== What is required ==
Find all the lines in the material below with the word "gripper", and copy them.

== Dataset content ==

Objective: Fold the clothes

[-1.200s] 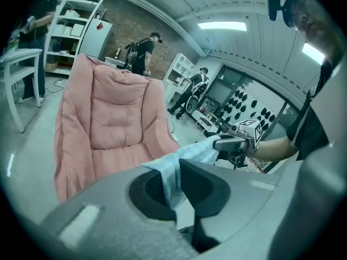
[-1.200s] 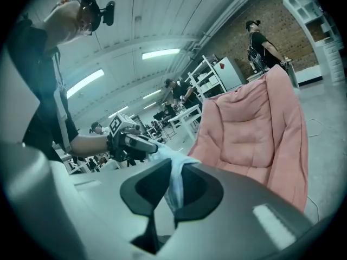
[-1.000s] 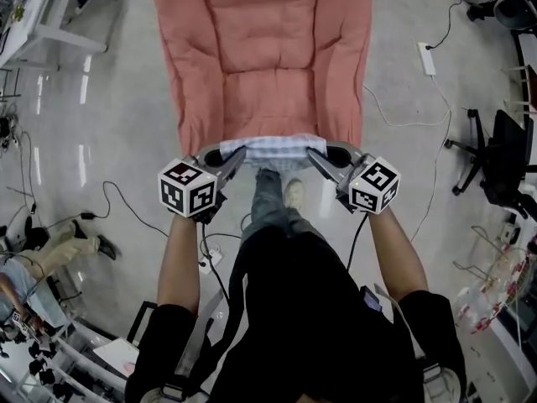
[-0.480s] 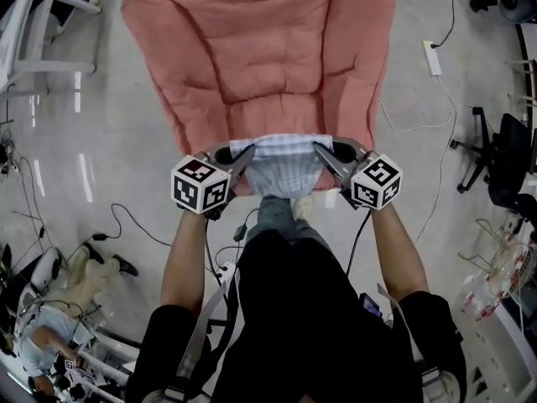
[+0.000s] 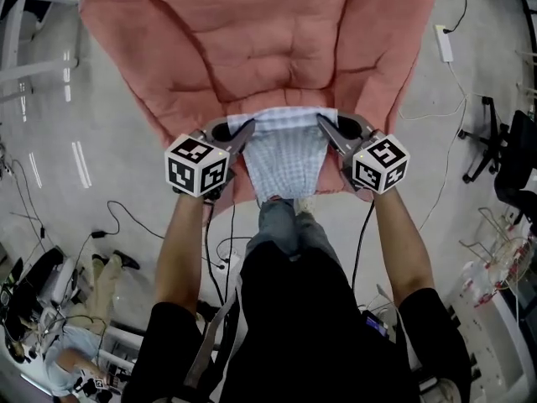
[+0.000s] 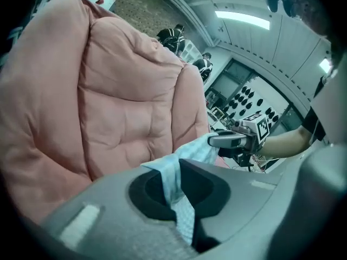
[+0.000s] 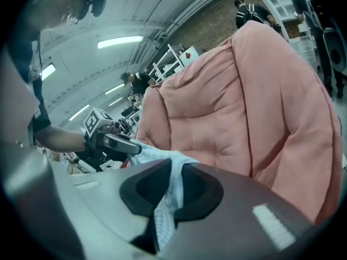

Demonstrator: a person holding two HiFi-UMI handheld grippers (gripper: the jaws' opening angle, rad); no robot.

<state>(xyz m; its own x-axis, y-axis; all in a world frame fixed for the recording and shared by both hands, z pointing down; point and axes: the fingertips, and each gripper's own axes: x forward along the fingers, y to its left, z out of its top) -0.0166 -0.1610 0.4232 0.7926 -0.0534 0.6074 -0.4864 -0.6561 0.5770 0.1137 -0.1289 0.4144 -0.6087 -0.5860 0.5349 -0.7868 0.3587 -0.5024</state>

== Expected answer ==
Demonstrator: a person holding two HiFi-UMI handheld grippers (gripper: the jaws' opening angle, rad); no robot.
<state>(xyz m; its own x-axis, y-axis; all in a world frame fixed for the recording and shared by both hands, z pointing down; point and axes: the fingertips, and each gripper's own axes: x forward along the fingers, y to its left, z out of its top) -0.0166 -0.1610 0.4232 0.7926 -0.0534 0.6074 -0.4864 -0.6561 0.5770 0.1137 -0.1289 0.4144 -0.6087 -0.5860 0.5349 -0.7868 0.3587 -0.5024</state>

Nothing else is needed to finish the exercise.